**EXERCISE DIRECTIONS:**
Some lines below hold "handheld". Pick them out and copy them.
▬▬▬▬▬▬▬▬▬▬
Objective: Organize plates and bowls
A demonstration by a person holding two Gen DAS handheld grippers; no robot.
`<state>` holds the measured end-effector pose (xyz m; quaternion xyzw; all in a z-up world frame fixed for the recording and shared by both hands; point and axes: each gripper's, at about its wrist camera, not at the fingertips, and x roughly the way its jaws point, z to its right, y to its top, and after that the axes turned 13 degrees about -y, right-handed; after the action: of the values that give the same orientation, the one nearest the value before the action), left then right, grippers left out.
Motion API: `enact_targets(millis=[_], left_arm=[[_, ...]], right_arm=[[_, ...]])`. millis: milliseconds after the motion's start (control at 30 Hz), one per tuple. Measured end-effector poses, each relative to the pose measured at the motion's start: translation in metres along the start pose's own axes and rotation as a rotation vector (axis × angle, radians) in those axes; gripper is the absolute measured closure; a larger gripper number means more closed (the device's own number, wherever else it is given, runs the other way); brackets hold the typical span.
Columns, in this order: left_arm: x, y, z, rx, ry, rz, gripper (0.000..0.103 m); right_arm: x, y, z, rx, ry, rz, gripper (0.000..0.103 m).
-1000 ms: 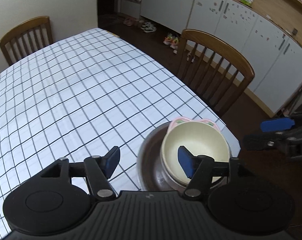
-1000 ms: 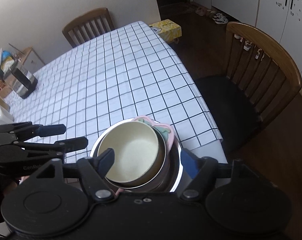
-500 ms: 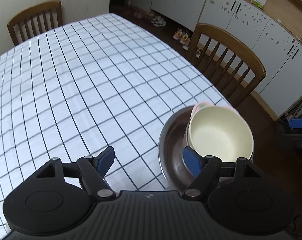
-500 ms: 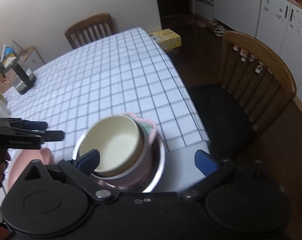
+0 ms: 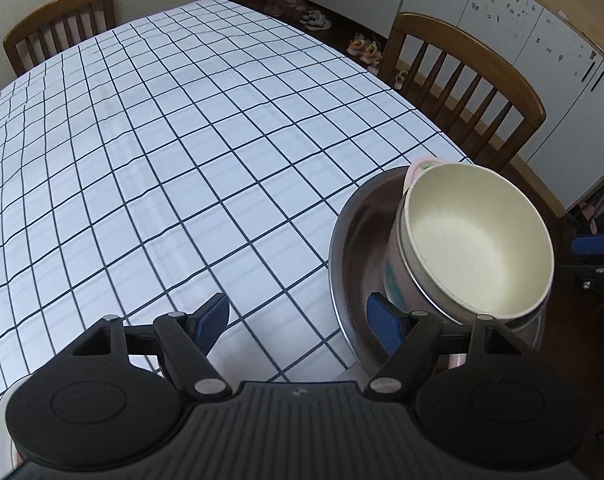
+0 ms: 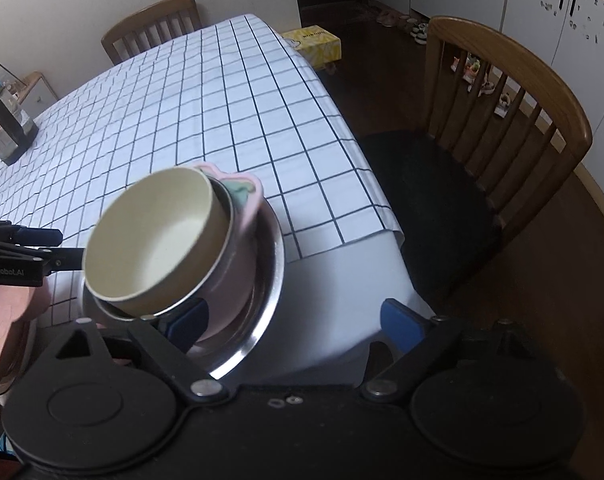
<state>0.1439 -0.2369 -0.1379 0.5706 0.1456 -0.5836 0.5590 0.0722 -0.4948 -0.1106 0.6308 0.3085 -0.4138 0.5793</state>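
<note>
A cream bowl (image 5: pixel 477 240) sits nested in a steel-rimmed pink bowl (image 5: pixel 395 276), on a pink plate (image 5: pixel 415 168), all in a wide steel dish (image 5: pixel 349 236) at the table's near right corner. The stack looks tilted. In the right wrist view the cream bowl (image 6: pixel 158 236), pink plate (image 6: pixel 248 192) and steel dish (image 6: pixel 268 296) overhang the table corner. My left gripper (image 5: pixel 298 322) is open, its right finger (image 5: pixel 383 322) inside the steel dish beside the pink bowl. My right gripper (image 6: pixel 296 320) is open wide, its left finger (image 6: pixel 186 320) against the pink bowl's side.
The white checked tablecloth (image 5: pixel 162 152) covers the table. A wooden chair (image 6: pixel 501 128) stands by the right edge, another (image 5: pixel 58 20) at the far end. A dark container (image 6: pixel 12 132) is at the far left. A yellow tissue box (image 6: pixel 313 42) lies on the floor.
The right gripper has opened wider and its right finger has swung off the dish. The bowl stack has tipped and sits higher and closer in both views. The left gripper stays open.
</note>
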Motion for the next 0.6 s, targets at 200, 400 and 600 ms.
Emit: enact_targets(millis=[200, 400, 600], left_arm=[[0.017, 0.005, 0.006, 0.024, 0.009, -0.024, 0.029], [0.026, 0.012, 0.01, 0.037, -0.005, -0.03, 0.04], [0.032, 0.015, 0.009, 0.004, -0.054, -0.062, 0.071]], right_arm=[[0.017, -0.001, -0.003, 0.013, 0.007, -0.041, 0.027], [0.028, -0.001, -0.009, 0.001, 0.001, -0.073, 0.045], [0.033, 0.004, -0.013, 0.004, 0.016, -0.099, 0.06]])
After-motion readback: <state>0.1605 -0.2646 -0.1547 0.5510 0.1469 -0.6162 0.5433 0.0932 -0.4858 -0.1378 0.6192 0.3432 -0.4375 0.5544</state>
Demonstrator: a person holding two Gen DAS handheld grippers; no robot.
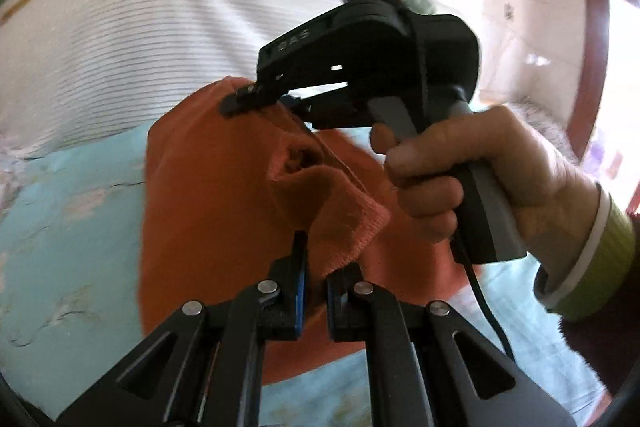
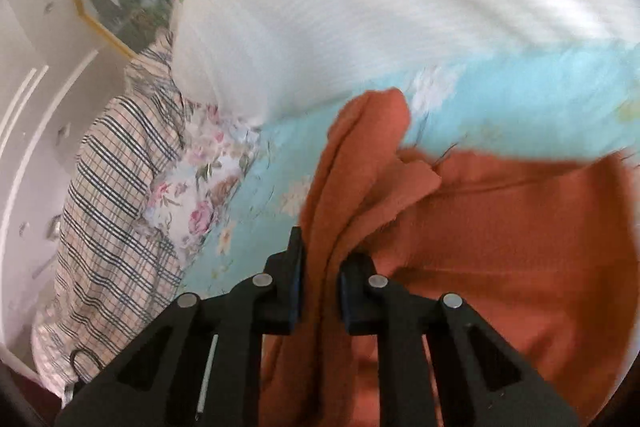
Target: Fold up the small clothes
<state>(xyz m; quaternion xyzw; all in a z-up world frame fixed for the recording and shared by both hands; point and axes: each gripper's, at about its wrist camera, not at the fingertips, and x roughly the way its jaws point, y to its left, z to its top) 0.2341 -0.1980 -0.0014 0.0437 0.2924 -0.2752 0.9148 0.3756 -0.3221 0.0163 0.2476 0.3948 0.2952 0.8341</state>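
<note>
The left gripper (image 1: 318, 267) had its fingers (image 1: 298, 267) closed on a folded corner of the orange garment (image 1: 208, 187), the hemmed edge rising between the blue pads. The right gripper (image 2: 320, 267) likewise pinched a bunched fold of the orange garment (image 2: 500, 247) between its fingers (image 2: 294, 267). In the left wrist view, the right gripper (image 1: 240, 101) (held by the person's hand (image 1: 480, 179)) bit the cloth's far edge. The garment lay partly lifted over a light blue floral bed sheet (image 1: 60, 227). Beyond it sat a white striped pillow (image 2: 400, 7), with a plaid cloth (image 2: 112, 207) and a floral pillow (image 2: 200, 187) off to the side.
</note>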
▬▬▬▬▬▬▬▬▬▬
**RESPONSE:**
A demonstration by a person holding two Gen DAS handheld grippers; no robot.
Demonstrator: a person holding two Gen DAS handheld grippers; no robot.

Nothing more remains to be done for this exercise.